Task requirements | Extract all data as written.

Material provided |
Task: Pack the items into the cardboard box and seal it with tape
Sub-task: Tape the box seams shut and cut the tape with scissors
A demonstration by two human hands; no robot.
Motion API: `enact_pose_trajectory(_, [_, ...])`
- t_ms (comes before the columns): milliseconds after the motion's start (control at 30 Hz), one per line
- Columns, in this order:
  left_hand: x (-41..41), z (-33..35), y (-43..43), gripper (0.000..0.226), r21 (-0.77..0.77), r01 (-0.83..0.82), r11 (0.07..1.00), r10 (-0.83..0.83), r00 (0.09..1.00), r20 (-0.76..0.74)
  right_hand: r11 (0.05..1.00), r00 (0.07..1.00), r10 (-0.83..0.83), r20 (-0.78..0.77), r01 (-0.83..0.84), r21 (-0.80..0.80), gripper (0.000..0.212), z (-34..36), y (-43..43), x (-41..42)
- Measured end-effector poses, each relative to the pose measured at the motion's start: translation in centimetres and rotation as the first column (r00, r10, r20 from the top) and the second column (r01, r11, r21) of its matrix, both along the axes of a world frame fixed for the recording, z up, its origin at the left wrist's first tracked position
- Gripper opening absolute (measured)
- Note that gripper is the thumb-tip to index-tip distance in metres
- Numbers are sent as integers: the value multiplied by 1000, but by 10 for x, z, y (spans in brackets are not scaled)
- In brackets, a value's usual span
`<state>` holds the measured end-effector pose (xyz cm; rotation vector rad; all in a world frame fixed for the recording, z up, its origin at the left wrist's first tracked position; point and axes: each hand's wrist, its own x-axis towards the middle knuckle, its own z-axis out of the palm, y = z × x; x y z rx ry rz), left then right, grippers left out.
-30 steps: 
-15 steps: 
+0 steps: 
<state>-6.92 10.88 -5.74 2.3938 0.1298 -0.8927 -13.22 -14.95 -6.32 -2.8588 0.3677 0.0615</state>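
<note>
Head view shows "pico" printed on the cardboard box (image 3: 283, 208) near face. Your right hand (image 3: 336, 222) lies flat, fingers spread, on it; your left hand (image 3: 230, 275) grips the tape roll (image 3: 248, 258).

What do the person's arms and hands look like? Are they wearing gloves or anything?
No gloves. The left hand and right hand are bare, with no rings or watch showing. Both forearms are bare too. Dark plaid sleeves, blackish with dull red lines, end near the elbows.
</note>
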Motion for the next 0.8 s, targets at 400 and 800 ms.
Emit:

Result for this task |
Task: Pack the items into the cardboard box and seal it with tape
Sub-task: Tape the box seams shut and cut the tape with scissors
A demonstration by two human hands; no robot.
Motion API: `enact_pose_trajectory(_, [_, ...])`
- t_ms (comes before the columns): milliseconds after the motion's start (control at 30 Hz), one per line
- Columns, in this order:
  left_hand: x (-41..41), z (-33..35), y (-43..43), gripper (0.000..0.226), r21 (-0.77..0.77), r01 (-0.83..0.82), r11 (0.07..1.00), r10 (-0.83..0.83), r00 (0.09..1.00), r20 (-0.76..0.74)
  right_hand: r11 (0.05..1.00), r00 (0.07..1.00), r10 (-0.83..0.83), r20 (-0.78..0.77), r01 (-0.83..0.84), r21 (-0.80..0.80), gripper (0.000..0.212), z (-34..36), y (-43..43), x (-41..42)
- Measured end-effector poses, each relative to the pose measured at the motion's start: translation in centimetres and rotation as the first column (r00, r10, r20 from the top) and the second column (r01, r11, r21) of its matrix, both along the axes of a world frame fixed for the recording, z up, its origin at the left wrist's first tracked position
- Gripper opening absolute (measured)
- Note that gripper is the thumb-tip to index-tip distance in metres
- Numbers are sent as integers: the value multiplied by 1000, but by 10 for x, z, y (spans in brackets are not scaled)
- In brackets, a value's usual span
`<state>` holds the measured end-effector pose (xyz cm; rotation vector rad; all in a world frame fixed for the recording, z up, its origin at the left wrist's first tracked position; point and axes: each hand's wrist, its own x-axis towards the middle knuckle, its own z-axis out of the palm, y = z × x; x y z rx ry rz), left then right, grippers left out.
-30 steps: 
-15 steps: 
+0 steps: 
<state>-6.92 10.88 -5.74 2.3938 0.1298 -0.8927 -13.22 -14.95 -6.32 -2.8588 0.3677 0.0615</state>
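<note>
Head view shows "pico" printed on the cardboard box (image 3: 283, 208) near face. Your right hand (image 3: 336, 222) lies flat, fingers spread, on it; your left hand (image 3: 230, 275) grips the tape roll (image 3: 248, 258).

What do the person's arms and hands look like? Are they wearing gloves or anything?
No gloves. The left hand and right hand are bare, with no rings or watch showing. Both forearms are bare too. Dark plaid sleeves, blackish with dull red lines, end near the elbows.
</note>
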Motion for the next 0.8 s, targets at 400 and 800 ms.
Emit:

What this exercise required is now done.